This week on Advice From the Archives, we’re returning to the nuts and bolts of writing a successful romance: conflict! This post first featured in the UK’s New Voices competition in 2011, but the advice is just as relevant now as it was then! As you work through writing your novel in 150 days, consider conflict an essential tool for building a powerful romance.
Internal vs external conflict – I want to know more!
First up, before we get into the nitty gritty of what makes an internal and what makes an external conflict, what is conflict anyway and why does a romance need it?!
Well, imagine if you read a romance where the hero and heroine were in love already and there was nothing stopping them from getting together – there would be no story! What would be the point in reading about these two happy people?!
One of the things that the reader wants to see in a romance novel is the characters changing and growing over the course of the book – they want to see character development. And for this to happen, the characters must have internal, emotional obstacles to overcome before they can reach their happy ending with the other person.

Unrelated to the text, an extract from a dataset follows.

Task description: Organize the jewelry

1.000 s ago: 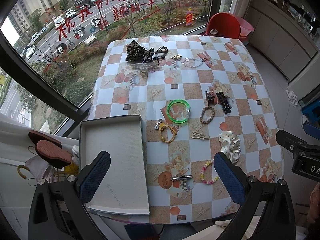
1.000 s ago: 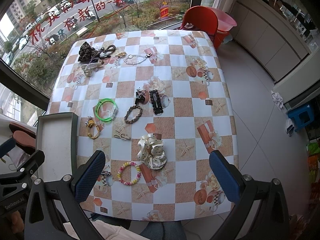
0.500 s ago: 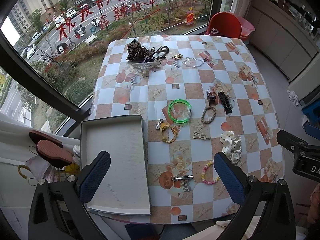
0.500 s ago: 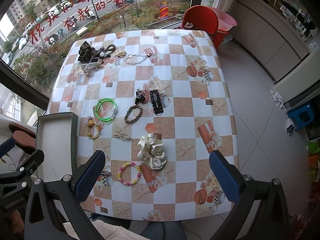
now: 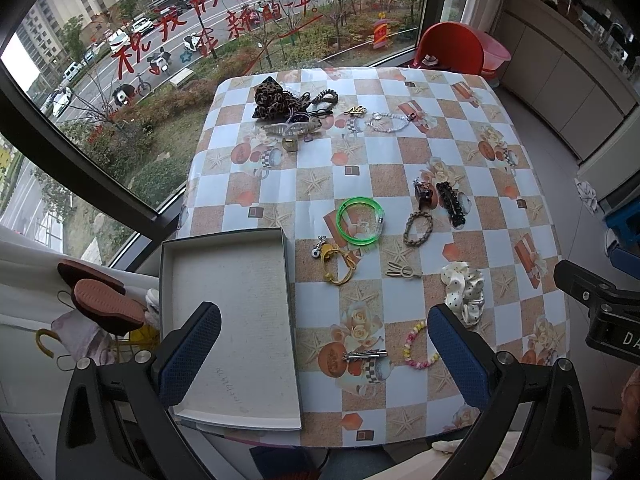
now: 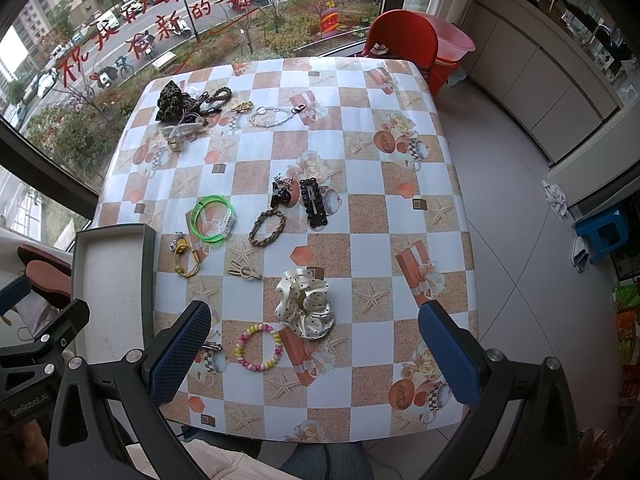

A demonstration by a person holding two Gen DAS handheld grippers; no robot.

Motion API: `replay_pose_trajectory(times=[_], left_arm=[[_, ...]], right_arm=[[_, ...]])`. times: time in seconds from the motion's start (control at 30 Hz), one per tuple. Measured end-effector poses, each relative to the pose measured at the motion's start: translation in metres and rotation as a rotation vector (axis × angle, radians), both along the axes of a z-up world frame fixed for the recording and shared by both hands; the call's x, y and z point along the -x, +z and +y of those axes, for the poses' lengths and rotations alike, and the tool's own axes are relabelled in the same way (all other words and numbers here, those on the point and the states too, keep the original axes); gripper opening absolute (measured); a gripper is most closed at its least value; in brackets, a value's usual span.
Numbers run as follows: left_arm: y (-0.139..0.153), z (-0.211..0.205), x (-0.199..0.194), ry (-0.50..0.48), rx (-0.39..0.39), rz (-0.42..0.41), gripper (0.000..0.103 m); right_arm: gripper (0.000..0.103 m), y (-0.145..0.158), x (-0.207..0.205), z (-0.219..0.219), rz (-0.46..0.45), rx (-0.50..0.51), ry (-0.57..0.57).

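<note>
scrunchie (image 6: 305,303) beside bead bracelet (image 6: 259,347)

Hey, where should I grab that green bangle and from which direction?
Grip the green bangle across its thin band at the near arc, coming straight down from above. It lies flat on the table, so one finger goes inside the ring, one outside; avoid the bulkier clear clasp on its right.

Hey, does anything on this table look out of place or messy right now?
The tray on the table's left side holds nothing, while all the jewelry lies loose on the tablecloth. At the far edge, a leopard scrunchie sits tangled with hair ties and a clear clip. Nothing looks spilled or broken.
</note>
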State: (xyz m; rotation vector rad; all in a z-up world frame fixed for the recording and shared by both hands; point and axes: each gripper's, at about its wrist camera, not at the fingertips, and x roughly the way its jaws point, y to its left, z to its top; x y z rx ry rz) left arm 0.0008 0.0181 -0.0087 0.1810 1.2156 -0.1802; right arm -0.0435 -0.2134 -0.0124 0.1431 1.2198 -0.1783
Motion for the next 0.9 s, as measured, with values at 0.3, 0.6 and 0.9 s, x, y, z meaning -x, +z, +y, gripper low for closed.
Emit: replay_pose_trajectory(times=[0.3,0.6,0.9], left_arm=[[0.0002,-0.0008,-0.0004,-0.001,-0.001,0.000,0.103],[0.0005,-0.0022,-0.0010,0.000,-0.002,0.001,0.103],[0.0005,-0.0029,-0.0012,-0.001,-0.002,0.003,0.103]], right_arm=[[0.103,-0.0003,-0.0001,0.0000,0.000,0.000,0.000],[0.103,-0.0001,-0.0002,-0.0001,0.001,-0.001,0.000],[0.103,-0.0009,-0.0005,-0.0001,0.005,-0.003,0.000]])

So in short: they must have emotional conflict!
This means that their relationship can be like a journey: we know it will end happily but how are they going to get there? The reader wants to see highs and lows, peaks and troughs in the relationship and plenty of tension.
So, the main obstacles between them shouldn’t be things like misunderstandings for instance, the heroine saw the hero hugging a woman in the street and assumed it was a lover (when in fact the reader knows it is his sister!) and spends the whole book thinking that she can’t be with him because of this. The obstacles also shouldn’t be able to be sorted out by having a simple conversation. They need to be deeply rooted within the character – they need to be layered, complex and able to be developed, explored and finally resolved in your story.

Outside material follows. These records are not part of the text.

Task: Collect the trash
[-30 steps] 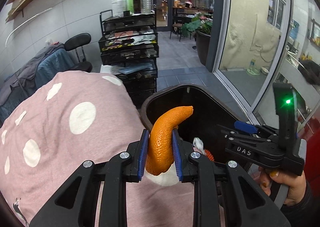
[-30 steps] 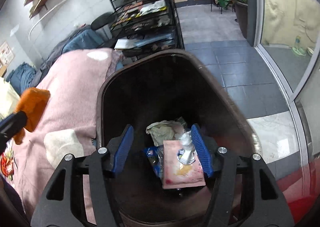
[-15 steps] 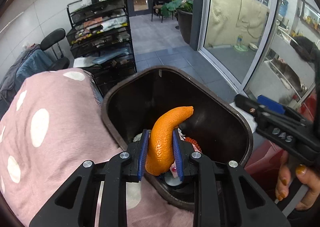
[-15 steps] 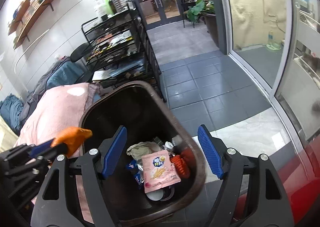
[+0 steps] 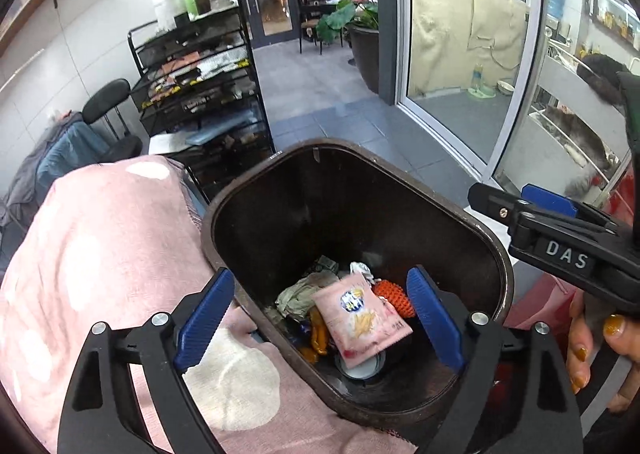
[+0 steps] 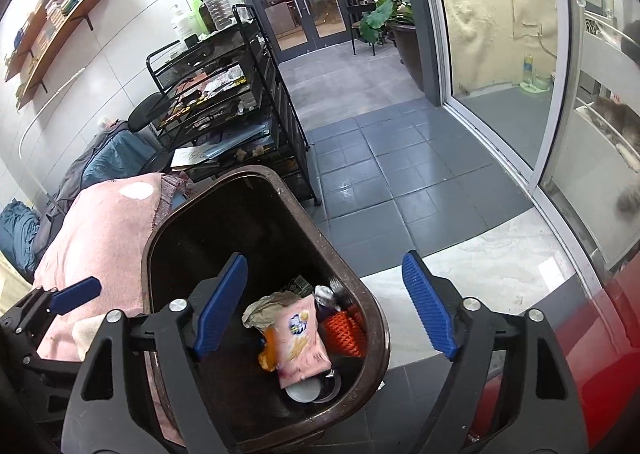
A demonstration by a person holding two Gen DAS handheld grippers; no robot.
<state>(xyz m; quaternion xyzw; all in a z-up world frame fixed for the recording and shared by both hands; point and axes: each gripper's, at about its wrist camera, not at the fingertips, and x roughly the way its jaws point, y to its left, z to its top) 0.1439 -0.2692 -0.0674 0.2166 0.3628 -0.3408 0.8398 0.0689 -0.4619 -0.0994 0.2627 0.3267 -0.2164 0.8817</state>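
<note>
The dark brown trash bin (image 5: 492,246) stands beside a pink spotted cloth (image 5: 100,254). Inside it lie a pink snack packet (image 5: 360,314), crumpled paper (image 5: 300,290), an orange net (image 5: 394,294) and an orange peel (image 5: 318,334). My left gripper (image 5: 320,282) hovers over the bin's near side, jaws opening wide, nothing between the pads. My right gripper (image 6: 324,270) is over the bin's right rim (image 6: 376,318), jaws also opening and empty. The packet (image 6: 300,338) and peel (image 6: 267,350) show below it. A hand holds the right gripper (image 5: 560,230) at the right.
A black mesh rack (image 5: 200,93) with bottles on top stands behind the bin, with a black chair (image 5: 108,105) to its left. Grey floor tiles (image 6: 380,157) run to a glass door. A glass wall (image 5: 460,53) and a red surface (image 6: 600,354) are on the right.
The left gripper moved over the bin and opened; the orange peel it held dropped in among the trash. The right gripper widened and drew back toward the bin's right rim.
</note>
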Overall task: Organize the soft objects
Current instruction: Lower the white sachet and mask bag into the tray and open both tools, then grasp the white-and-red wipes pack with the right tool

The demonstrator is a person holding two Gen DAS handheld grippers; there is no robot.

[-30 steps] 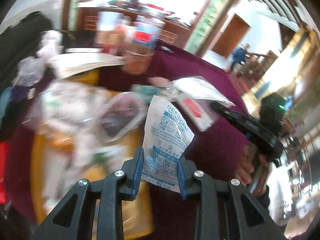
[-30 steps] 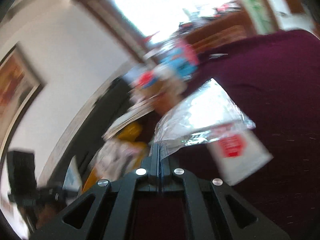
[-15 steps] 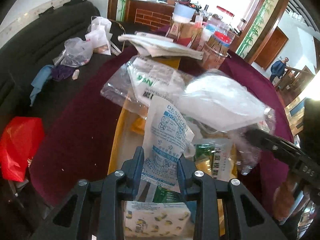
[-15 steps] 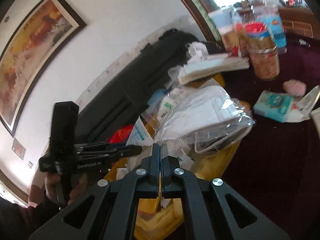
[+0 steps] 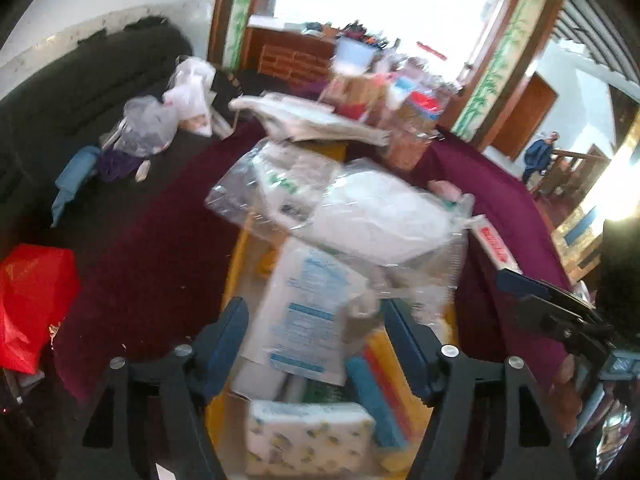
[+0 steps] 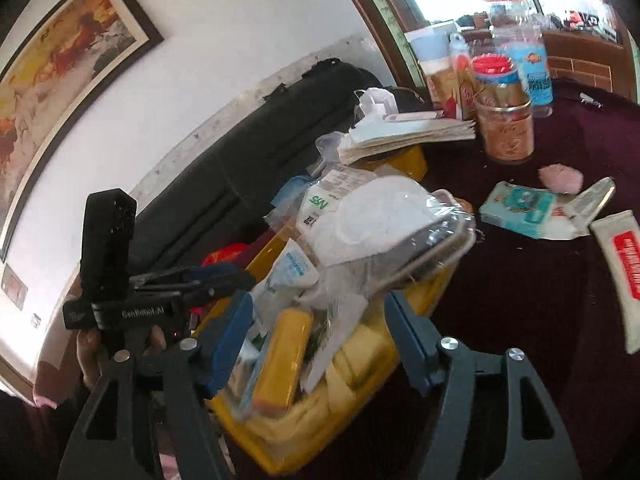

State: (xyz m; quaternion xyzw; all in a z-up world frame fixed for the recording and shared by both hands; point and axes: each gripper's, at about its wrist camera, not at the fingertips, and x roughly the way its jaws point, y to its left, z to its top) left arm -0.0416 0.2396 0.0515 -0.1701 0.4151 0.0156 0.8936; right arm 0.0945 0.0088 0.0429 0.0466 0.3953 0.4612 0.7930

Internal conflict is something that is tricky to explain and to get to grips with so let’s look at some examples.
Some very basic examples of internal emotional conflicts:
- Bad experience of relationships, creating lack of trust.
- Loved and lost — a spouse / child – so feels that he or she can never love again.

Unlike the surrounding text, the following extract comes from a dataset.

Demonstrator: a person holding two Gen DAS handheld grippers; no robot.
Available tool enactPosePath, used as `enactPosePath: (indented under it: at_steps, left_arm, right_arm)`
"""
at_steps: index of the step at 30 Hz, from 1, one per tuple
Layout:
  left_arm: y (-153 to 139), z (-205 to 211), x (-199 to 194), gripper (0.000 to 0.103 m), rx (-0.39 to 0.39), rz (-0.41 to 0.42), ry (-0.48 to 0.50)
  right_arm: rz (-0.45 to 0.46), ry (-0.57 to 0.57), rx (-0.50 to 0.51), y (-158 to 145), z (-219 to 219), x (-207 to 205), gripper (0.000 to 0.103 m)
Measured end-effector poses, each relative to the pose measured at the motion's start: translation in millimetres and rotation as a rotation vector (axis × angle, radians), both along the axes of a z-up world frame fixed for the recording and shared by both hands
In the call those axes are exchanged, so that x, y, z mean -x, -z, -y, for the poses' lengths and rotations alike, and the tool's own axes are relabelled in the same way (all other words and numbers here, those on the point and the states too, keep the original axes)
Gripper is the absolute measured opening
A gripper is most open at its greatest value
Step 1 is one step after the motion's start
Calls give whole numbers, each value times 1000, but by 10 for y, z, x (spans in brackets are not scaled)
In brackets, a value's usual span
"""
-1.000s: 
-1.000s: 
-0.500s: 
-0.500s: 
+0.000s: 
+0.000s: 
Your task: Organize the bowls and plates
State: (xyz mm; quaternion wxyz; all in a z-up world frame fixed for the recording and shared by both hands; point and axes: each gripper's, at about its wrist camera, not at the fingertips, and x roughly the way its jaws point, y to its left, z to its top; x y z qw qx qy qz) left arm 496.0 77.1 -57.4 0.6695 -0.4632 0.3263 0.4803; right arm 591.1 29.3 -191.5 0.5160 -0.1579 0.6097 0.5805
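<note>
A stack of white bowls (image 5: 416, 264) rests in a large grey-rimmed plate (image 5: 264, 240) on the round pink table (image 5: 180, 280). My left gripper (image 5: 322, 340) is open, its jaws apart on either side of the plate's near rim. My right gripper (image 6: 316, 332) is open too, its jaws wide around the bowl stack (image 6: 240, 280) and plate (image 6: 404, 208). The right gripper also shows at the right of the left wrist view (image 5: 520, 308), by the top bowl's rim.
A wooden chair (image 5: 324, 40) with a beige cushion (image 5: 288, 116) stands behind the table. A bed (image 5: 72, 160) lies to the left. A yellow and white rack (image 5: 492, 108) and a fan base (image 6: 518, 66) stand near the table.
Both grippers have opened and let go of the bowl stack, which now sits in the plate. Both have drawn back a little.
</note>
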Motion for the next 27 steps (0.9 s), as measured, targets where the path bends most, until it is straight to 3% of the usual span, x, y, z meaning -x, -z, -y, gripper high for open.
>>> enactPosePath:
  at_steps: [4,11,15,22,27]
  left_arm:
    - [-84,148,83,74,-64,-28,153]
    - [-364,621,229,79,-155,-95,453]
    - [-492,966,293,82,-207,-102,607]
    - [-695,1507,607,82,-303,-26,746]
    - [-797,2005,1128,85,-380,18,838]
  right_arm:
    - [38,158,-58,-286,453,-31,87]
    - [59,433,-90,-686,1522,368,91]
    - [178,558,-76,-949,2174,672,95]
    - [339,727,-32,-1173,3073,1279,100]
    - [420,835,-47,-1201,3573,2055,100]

- Difficult childhood, parents had negative relationship, contributes to idea that marriage/ love can’t work.
- A shared past – something went wrong between them, how can they overcome this and learn to love and trust again?
- A pregnancy or a scenario where the hero and heroine have to raise a child. But it’s not enough for this to be just thrown into your story for the sake of it – it needs to relate back to the characters so that we understand how it affects them in an interesting way. For example, the heroine was abandoned by her parents or perhaps she never knew her own father. How does this make her feel about giving birth to her own child and that child’s relationship with their father?
These are basic ideas and you would have to embellish them to make them right for your characters and to give them interesting twists. Readers love to be captivated by emotional, original scenarios which allow us to get inside the characters, see them facing up to emotional issues that have affected them and stopped them being in relationships. And to see how these force them to change and grow, move forward and make decisions. So, challenge yourself to think originally here!
External conflict should only be brought in as additional support to the developing romance and plot. External conflict is something that comes from outside the characters and is to do with the circumstances they find themselves in. An example of external conflict is the fact that they are working together – maybe he is her boss, or vice versa.
A pregnancy is an external situation but, as mentioned above, it can be used as internal conflict when it relates back to the characters.
A common pitfall which we see in submissions is when authors run out of conflict half way through, having resolved the issues between them – hero and heroine say ‘I love you’ and so there’s no reason to keep reading!
So when you start to plan your story, first think of your characters and make sure that when you do, you provide them with plenty of interesting emotional conflict to explore!